C'est la grande question que se posent les participants. Le 23 octobre, un porte-parole de l'événement avait déclaré attendre 70 000 participants, contre 71 000 l'an passé, et avoir ajouté près de 50 nouveaux speakers après la démission de Paddy Cosgrave. Outre les géants de la tech qui ont annulé leur participation, plusieurs speakers de renom ne figurent plus sur la liste des participants. Parmi eux, le JDN a par exemple remarqué l'absence du médiatique professeur Scott Galloway, de l'acteur Joseph Gordon-Levitt ou encore de Tim Berners-Lee, fondateur du World Wide Web. Difficile d'affirmer si ces annulations sont liées ou non aux commentaires du fondateur du Web Summit.  Au moment où le JDN rédige cet article, les organisateurs peuvent néanmoins toujours compter sur la présence de plusieurs speakers à l'instar d'António Costa (premier ministre du Portugal), Kuo Zhang (président d'Alibaba), mais aussi les fondateurs de Bolt, Canva, Tezos, etc. De nouveaux conférenciers ont été également ajoutés à la liste à l'image de Jimmy Wales, fondateur de Wikipedia.

Le conflit israélo-palestinien n'épargne pas le monde des affaires. La prestigieuse université d'Harvard s'est retrouvée, elle aussi, menacée de boycott par certains de ses donateurs reprochant à sa direction de se montrer trop complaisant envers les manifestants propalestiniens au sein de son établissement. De son côté, Elon Musk a déclaré le 28 octobre dernier être prêt à fournir un accès à Internet à la bande de Gaza actuellement sous blocus, grâce au système de communication par satellite de Starlink.

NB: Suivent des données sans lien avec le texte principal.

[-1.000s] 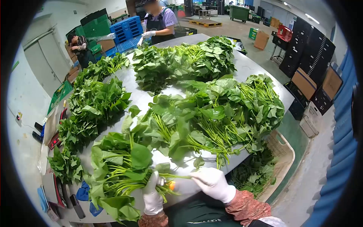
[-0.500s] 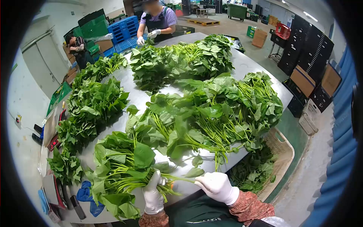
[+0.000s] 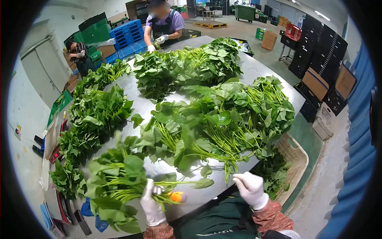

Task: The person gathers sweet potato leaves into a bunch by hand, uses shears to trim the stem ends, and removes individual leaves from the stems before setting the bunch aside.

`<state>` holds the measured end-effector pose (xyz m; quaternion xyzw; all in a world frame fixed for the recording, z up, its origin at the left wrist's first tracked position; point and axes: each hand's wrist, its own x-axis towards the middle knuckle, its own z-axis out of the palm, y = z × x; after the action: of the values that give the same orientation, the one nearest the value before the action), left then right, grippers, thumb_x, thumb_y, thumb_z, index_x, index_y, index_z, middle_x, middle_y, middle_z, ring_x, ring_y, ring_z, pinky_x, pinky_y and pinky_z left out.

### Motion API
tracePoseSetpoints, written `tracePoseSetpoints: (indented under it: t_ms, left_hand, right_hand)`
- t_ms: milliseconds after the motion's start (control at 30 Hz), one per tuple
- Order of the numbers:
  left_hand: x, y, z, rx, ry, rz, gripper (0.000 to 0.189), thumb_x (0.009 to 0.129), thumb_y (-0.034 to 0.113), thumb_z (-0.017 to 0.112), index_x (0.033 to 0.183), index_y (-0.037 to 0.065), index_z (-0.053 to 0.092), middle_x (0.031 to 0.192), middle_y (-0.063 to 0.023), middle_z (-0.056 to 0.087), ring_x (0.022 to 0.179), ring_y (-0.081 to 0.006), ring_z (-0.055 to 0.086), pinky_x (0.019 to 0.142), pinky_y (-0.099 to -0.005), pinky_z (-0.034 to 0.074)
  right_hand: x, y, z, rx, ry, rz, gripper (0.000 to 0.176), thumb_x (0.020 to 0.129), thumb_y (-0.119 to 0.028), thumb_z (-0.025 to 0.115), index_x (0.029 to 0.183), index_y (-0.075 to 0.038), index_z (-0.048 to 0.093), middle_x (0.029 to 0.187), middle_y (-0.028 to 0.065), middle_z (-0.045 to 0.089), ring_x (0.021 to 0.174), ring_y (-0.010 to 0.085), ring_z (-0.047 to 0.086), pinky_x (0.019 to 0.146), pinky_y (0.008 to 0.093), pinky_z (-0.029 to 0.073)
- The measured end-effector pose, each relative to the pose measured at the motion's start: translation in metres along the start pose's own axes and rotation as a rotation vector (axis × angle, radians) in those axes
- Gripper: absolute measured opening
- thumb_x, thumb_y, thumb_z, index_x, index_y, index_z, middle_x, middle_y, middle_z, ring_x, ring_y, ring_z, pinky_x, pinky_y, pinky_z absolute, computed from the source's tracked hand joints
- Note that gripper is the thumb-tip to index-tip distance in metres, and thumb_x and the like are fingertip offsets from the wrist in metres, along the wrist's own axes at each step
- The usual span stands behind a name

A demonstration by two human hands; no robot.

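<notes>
Steel surface [image 3: 258, 69] in a packing hall, lying heaped with loose leafy greens [image 3: 223, 119].
The white-gloved left hand [image 3: 153, 203] is clamping its grip around the stems of a green leafy bunch [image 3: 119, 179]. A small orange object [image 3: 177, 196] is sitting just right of that grip, and the white-gloved right hand [image 3: 250, 189] is hovering farther right, grip apart and empty.

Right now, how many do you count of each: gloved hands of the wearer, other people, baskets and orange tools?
Gloved hands: 2, the left hand gripping the bundle of greens, the right hand open
Other people: 2, the person at the far end and the person by the crates
Basket: 1
Orange tool: 1
Total: 6
</notes>
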<state>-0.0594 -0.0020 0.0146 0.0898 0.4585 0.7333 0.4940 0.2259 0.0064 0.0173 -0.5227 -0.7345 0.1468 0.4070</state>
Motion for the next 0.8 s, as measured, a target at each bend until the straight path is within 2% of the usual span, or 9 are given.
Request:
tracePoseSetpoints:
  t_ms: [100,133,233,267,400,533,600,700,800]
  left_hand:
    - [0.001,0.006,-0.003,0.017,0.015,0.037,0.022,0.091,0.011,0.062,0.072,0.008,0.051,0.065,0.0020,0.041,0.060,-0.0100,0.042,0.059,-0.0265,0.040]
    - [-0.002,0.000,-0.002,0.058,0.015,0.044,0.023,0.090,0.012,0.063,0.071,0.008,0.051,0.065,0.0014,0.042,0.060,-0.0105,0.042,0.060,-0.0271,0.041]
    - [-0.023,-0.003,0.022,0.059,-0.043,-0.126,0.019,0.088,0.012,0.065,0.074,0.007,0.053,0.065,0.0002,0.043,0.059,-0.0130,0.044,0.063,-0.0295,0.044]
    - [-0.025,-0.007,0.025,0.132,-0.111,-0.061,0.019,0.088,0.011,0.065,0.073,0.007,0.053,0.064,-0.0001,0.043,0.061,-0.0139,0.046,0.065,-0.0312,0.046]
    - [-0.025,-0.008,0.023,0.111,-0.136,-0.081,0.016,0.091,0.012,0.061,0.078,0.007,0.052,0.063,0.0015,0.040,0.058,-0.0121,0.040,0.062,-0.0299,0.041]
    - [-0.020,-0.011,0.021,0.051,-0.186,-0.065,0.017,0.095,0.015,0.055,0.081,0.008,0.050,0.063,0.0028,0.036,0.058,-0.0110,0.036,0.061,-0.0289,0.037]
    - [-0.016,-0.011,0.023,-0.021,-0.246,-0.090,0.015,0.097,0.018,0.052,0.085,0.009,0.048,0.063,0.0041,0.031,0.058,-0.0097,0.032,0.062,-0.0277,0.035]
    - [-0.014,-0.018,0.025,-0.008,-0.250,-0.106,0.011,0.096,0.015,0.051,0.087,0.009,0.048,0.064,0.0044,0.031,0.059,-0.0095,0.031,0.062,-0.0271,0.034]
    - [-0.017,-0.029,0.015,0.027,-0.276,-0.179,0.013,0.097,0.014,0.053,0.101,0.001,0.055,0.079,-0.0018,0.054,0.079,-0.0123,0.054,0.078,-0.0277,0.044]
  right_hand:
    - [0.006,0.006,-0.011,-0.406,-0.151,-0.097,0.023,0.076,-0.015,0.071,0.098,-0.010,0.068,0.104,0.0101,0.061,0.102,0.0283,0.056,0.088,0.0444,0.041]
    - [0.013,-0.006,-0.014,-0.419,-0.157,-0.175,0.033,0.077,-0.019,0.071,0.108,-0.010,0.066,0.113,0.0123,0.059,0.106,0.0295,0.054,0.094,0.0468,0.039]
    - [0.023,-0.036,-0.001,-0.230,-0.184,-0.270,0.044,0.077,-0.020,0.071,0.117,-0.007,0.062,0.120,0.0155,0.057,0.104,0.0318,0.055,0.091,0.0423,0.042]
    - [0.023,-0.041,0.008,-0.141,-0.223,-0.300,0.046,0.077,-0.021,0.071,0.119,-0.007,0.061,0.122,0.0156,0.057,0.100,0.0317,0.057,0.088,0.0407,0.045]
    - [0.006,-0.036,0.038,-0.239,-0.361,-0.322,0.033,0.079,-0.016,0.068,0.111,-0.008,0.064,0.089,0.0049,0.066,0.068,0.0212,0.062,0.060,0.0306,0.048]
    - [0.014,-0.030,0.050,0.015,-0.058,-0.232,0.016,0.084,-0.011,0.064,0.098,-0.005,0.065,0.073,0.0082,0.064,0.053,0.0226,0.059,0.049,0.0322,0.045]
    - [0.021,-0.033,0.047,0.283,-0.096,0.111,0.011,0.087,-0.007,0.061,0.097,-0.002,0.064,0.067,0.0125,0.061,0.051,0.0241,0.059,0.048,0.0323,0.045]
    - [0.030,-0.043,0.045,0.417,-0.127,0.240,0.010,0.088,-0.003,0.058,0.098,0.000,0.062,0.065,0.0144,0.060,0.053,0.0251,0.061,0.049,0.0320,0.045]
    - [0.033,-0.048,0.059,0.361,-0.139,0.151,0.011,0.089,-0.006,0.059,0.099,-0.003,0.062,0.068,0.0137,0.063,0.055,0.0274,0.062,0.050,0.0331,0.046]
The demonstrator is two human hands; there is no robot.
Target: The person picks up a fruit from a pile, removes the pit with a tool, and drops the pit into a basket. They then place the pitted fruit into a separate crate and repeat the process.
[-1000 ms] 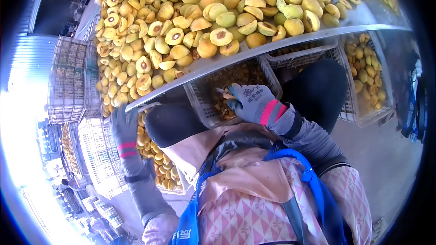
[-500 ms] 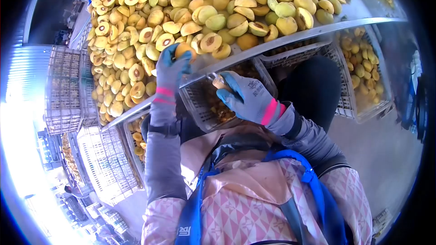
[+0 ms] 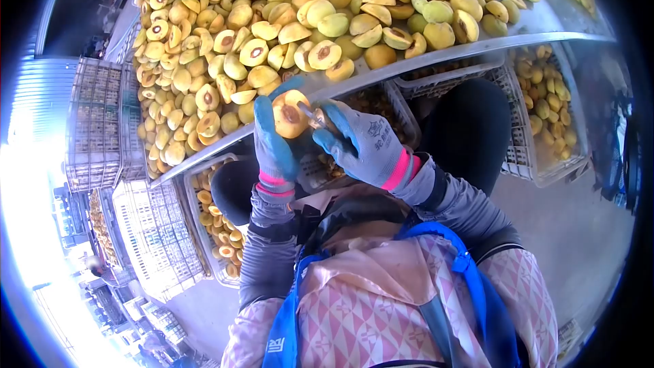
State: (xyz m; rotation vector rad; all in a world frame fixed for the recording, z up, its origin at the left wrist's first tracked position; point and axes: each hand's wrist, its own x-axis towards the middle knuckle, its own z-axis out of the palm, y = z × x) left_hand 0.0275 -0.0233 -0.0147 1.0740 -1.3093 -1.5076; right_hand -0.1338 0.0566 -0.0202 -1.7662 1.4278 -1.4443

Cette déclaration a fait réagir le ministre israélien des communications, Shlomo Karhi, qui a indiqué que son pays empêcherait "par tous les moyens" l'application de cette décision.

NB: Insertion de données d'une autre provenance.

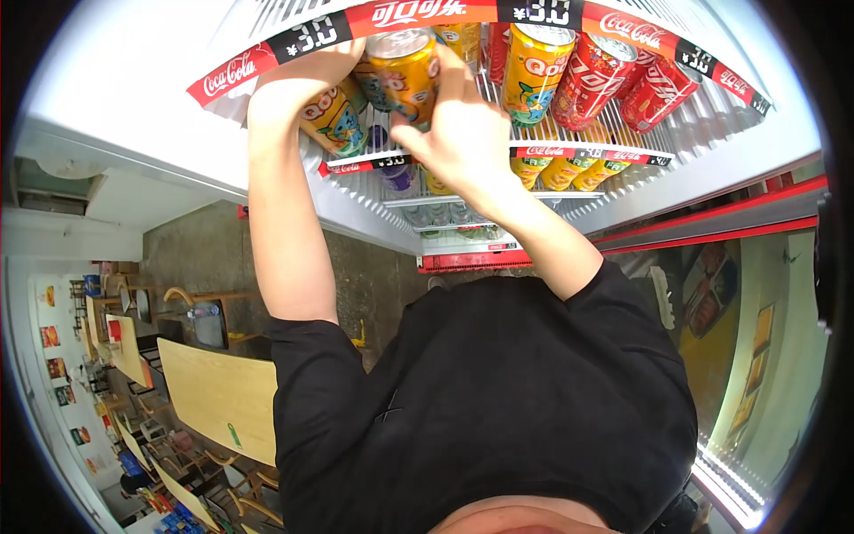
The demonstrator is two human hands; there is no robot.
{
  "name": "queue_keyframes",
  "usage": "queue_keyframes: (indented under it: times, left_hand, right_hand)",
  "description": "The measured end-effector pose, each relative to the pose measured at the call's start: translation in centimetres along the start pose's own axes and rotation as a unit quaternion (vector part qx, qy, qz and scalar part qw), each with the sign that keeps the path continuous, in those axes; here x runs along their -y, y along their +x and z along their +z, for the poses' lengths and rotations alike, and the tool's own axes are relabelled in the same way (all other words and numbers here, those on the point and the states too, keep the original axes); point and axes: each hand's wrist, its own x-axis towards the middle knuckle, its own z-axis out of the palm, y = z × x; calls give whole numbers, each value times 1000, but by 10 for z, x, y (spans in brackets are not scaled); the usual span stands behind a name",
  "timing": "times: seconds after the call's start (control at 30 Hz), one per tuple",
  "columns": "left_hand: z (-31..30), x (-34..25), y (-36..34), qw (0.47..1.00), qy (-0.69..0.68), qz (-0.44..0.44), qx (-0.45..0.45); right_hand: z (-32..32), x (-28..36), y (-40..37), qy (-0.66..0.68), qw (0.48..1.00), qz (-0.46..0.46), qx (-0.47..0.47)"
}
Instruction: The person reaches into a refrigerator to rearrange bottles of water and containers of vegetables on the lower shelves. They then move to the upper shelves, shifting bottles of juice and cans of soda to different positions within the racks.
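My right hand (463, 120) is closed around a yellow Qoo can (405, 71) at the front of the upper fridge shelf, thumb and fingers on its right side. My left hand (311, 71) reaches over the same shelf at the left; its fingers are hidden behind the price strip (418, 11). Just below that wrist leans another Qoo can (336, 123), tilted. Right of my right hand stands a Qoo can (536, 71), with red Coca-Cola cans (594, 78) beside it.
The open fridge has a white side wall (356, 200) and wire shelves. Yellow bottles (565, 169) stand on a lower shelf, above a red base strip (471, 262). Wooden tables (218, 392) and chairs are to the left. A red-edged door (712, 227) is at the right.
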Motion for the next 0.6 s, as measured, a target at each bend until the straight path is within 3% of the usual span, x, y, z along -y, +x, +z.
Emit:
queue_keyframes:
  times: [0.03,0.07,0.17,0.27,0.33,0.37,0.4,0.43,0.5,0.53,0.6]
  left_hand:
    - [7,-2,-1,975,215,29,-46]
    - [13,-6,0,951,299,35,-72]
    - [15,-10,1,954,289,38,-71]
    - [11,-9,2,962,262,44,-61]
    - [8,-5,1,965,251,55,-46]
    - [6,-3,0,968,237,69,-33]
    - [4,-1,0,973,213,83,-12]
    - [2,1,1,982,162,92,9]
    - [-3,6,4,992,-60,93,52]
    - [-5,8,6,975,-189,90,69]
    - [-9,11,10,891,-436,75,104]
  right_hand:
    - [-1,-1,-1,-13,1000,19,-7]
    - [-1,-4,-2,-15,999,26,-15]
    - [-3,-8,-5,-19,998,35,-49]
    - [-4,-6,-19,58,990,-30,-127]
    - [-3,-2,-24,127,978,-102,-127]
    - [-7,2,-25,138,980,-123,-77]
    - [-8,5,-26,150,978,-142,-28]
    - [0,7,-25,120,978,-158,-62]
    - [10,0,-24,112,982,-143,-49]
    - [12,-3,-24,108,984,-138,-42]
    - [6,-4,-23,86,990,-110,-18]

Malgré les répercussions des tensions au Proche-Orient, le Web Summit veut faire bonne figure et affiche un optimisme résolu pour cette édition 2023. Ses organisateurs ont ainsi déclaré dans un communiqué du 30 octobre s'attendre à accueillir un "nombre record" de 2 600 startups provenant de 85 pays, mais aussi 800 investisseurs, 2 000 médias et 300 partenaires. "Notre tâche immédiate est de recentrer notre attention sur ce que nous faisons de mieux : faciliter le dialogue entre toutes les personnes impliquées dans le progrès technologique", a déclaré Katherine Maher lors de sa prise de fonctions.